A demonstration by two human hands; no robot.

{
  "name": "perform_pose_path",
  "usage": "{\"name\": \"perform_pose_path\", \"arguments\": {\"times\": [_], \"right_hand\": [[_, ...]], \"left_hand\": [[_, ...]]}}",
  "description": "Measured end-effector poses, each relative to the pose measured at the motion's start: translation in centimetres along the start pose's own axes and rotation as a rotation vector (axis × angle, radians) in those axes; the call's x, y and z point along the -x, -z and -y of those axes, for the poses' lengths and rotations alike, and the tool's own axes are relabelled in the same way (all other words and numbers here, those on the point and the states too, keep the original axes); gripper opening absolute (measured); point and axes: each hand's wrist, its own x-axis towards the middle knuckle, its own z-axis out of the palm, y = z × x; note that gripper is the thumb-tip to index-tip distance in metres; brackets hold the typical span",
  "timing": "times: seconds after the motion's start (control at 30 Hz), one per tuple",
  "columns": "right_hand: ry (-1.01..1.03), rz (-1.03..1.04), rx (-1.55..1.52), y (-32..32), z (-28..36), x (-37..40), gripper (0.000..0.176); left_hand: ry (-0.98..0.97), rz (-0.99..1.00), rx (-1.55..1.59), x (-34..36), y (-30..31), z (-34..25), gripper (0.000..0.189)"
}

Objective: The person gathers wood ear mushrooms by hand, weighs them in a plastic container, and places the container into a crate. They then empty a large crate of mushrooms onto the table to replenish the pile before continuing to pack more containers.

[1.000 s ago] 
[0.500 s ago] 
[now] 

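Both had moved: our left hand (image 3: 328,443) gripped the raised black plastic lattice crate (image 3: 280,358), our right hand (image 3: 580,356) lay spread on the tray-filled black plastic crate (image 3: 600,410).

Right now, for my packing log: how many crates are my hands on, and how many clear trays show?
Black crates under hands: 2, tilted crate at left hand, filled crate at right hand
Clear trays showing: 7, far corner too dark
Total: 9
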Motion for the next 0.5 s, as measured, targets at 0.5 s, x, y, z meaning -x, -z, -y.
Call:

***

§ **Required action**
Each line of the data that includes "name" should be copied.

§ **Solution**
  "name": "perform_pose_path",
  "usage": "{\"name\": \"perform_pose_path\", \"arguments\": {\"times\": [_], \"right_hand\": [[_, ...]], \"left_hand\": [[_, ...]]}}",

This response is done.